Redaktion | 25. Aug 2017 | Kategorien: Ausbildung | TAGs:
Kommentare (0) | Anzahl der Ansichten (492)
Du hast Probleme in deinem Ausbildungsunternehmen oder mit deinen Mitschülern in der Berufsschule? Wir sagen dir, was du bei Mobbing tun kannst.

Ab wann spricht man von Mobbing?

Das Online Lexikon für Psychologie und Pädagogik erklärt Mobbing, als „eine spezielle Form der Aggression, die dadurch charakterisiert ist, dass das Opfer wiederholt und systematisch aggressiven Akten eines oder mehrerer Täter ausgesetzt ist.“

Mobbing kann sehr unterschiedlich aussehen. Zum Beispiel zählt dazu:

- grundlose Kritik
- Gewaltandrohungen
- Belästigungen und Beschimpfungen
- Diskriminierung, Ausgrenzung

Generell gilt: Bei allem, was dich und deine Arbeit massiv einschränkt und auch nicht durch ein Gespräch geklärt werden kann, solltest du handeln.

Wieso ich?

Auch wenn es sich so anfühlt, du bist nicht alleine. Rund 11 Prozent gaben bei einer Umfrage der Bundesanstalt für Arbeitsschutz an, dass sie während der Arbeitszeit bereits Opfer von Mobbing geworden sind - Mobbing ist also kein Einzelphänomen! Umso wichtiger ist es, etwas dagegen zu tun.

Was du dagegen tun kannst:

Der erste Schritt sollte immer sein, das Gespräch mit einer neutralen Person wie zum Beispiel deinen Eltern oder Freunden zu suchen. Zum einen, weil es hilft, über den Kummer zu reden und zum anderen, weil eine andere Meinung hilfreich sein kann, um die Situation richtig zu beurteilen.

Gleichzeitig solltest du in einer Situation, bei der sich dir jemand ungerecht verhält, klare Grenzen ziehen.
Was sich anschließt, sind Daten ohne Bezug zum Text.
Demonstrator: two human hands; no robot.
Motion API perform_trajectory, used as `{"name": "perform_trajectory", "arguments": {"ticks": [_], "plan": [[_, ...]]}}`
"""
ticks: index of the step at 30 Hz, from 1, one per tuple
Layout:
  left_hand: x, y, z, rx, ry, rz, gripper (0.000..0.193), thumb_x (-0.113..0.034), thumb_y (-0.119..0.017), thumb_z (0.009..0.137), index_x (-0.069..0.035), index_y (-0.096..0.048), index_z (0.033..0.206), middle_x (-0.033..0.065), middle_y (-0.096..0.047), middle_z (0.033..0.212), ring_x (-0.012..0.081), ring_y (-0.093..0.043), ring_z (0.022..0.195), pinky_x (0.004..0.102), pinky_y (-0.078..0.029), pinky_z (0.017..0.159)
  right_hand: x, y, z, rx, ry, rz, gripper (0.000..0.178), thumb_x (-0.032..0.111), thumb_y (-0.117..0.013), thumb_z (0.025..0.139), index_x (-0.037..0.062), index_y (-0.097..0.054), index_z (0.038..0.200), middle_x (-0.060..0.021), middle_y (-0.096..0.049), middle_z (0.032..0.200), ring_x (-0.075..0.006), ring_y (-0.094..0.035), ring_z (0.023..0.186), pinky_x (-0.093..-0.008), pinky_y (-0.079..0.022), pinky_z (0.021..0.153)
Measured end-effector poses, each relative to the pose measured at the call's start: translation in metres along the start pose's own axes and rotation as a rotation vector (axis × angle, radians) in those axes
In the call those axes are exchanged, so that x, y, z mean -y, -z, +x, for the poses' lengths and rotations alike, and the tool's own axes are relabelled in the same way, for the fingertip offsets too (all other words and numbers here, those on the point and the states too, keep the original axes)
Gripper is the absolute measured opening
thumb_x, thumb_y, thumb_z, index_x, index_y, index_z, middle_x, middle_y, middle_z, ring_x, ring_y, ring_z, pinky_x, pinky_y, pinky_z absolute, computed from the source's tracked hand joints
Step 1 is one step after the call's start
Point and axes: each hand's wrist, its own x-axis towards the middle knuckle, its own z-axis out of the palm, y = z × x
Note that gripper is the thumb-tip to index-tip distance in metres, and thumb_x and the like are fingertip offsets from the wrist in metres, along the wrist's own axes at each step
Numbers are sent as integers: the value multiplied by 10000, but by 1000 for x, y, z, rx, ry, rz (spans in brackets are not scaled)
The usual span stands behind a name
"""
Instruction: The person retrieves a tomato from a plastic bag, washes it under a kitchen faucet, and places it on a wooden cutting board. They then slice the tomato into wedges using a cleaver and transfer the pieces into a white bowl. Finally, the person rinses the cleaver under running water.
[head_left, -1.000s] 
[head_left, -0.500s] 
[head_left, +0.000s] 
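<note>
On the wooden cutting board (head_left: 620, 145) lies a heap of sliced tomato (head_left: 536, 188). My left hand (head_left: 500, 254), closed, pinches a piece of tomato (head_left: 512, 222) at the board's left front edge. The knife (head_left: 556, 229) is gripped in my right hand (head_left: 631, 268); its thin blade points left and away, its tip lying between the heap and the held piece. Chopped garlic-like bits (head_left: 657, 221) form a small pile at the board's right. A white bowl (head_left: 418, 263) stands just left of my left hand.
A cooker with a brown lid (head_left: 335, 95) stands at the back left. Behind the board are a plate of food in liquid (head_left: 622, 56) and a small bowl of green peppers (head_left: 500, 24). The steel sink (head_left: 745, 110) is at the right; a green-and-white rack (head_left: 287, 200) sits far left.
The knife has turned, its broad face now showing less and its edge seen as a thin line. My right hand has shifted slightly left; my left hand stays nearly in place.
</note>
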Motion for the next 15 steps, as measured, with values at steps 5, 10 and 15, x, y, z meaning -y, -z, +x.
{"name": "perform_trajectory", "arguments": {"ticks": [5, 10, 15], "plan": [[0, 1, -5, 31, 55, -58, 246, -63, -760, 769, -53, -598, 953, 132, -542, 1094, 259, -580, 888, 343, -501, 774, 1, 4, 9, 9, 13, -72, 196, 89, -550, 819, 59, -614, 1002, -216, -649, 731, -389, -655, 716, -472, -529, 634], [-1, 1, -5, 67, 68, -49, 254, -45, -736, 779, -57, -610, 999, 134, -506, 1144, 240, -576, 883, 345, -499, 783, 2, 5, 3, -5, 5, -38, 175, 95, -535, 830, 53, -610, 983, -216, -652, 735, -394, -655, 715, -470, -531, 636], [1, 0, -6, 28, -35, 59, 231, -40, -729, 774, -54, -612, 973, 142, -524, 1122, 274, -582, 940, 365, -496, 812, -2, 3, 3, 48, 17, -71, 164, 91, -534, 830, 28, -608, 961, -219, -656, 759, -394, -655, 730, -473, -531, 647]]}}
Sage es (am besten vor Dritten), wenn du dich ungerecht behandelt fühlst und versuche der Person deutlich zu machen, dass das so nicht weitergehen kann. Wenn das nicht hilft, dann solltest einen Schritt weitergehen und mit deinem Ausbilder oder Berufsschullehrer sprechen. Auch der Betriebsrat und der Gleichstellungsbeauftragte sind dafür zuständig.

Während der ganzen Zeit solltest du ein Mobbing-Tagebuch führen. Darin dokumentierst du wann, dich wer, wie und wo gemobbt hat. Das kann für spätere Situation wie ein Gespräch mit deinem Vorgesetzten hilfreich sein,

Wenn das Mobbing auch daraus besteht, dass dein Arbeitgeber gegen geltendes Recht verstößt und du zum Beispiel regelmäßig zu viele Überstunden machen sollst oder dir immer wieder kein Gehalt überwiesen wurde, dann kannst du an die Industrie- und Handelskammer wenden.
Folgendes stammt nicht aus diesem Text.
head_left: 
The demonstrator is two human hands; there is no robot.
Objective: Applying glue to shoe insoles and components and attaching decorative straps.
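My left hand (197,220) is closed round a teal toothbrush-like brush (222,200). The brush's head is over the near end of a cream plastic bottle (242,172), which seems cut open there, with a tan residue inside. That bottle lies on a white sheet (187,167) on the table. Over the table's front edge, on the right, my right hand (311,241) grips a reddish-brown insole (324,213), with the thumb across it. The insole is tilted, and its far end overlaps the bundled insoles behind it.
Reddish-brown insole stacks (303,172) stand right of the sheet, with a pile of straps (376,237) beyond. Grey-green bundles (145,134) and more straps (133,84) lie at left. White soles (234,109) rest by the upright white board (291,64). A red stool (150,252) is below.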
Wenn du den Druck auf der Arbeit oder Schule nicht mehr aushältst, dann kannst du dich krankschreiben lassen und solltest über einen Ausbildungswechsel oder sogar Schadensersatz nachdenken. Wenn dein Arbeitgeber dir nicht hilft, dann hast du nach einer gerichtlichen Klage auch ein Recht auf eine außerordentliche Kündigung.